Although irrelevant to my final project I’ve always been fascinated by biologics as adillimumab, which is a type of recombinant DNA that instruct living cells to synthesize a therapeutic protein. For the final project probably something that allows biological tissue to be more adhesive to microelectrodes as a part of facilitating electrical communication. Also interested in bioprinting microfluidics.

See some famous examples of DNA design

DNA origami by Paul W. K. Rothemund, California Institute of Technology, 2004. 100 nanometers in diameter.

(ii) What technology or technologies would you use to perform this DNA synthesis and why?

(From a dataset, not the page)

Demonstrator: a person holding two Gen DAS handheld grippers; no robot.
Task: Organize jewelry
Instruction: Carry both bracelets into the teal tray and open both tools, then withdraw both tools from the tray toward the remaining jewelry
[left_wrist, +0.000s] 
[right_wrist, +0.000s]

Benchling, which is a platform that can help copy and paste DNA sequence, import DNA and protein sequences, perform in silico restriction digestion, and to design gel layouts. We will cut with restrictions enzyme,copy through polymerase chain reactions, and perform DNA cloning to synthesize in silico.

Also answer the following questions:

What are the essential steps of your chosen sequencing methods? What are the limitations of your sequencing method (if any) in terms of speed, accuracy, scalability?

5.3 DNA Edit (i) What DNA would you want to edit and why? In class, George shared a variety of ways to edit the genes and genomes of humans and other organisms. Such DNA editing technologies have profound implications for human health, development, and even human longevity and human augmentation. DNA editing is also already commonly leveraged for flora and fauna, for example in nature conservation efforts, (animal/plant restoration, de-extinction), or in agriculture (e.g. plant breeding, nitrogen fixation). What kinds of edits might you want to make to DNA (e.g., human genomes and beyond) and why?

If working on neural tissues, I am curious to edit neuroplasticity-related genes so that I can consider how plasticity can be modified or reinforced. I would like to facilitate electrical and chemical stimulation to make it easier for reinforcement learning experiments.

Colossal Biosciences Inc., a biotechnology company using genetic engineering to de-extinct various historic animals such as the woolly mammoth, dodo, and dire wolf.

(ii) What technology or technologies would you use to perform these DNA edits and why? Also answer the following questions:

How does your technology of choice edit DNA? What are the essential steps? What preparation do you need to do (e.g. design steps) and what is the input (e.g. DNA template, enzymes, plasmids, primers, guides, cells) for the editing? What are the limitations of your editing methods (if any) in terms of efficiency or precision?

Electrophoresis will help us separate DNA, RNA, and proteins by electrical charge.

I would like to first perform PCR and digest, and then conduct assembly by converting GFP into RFP.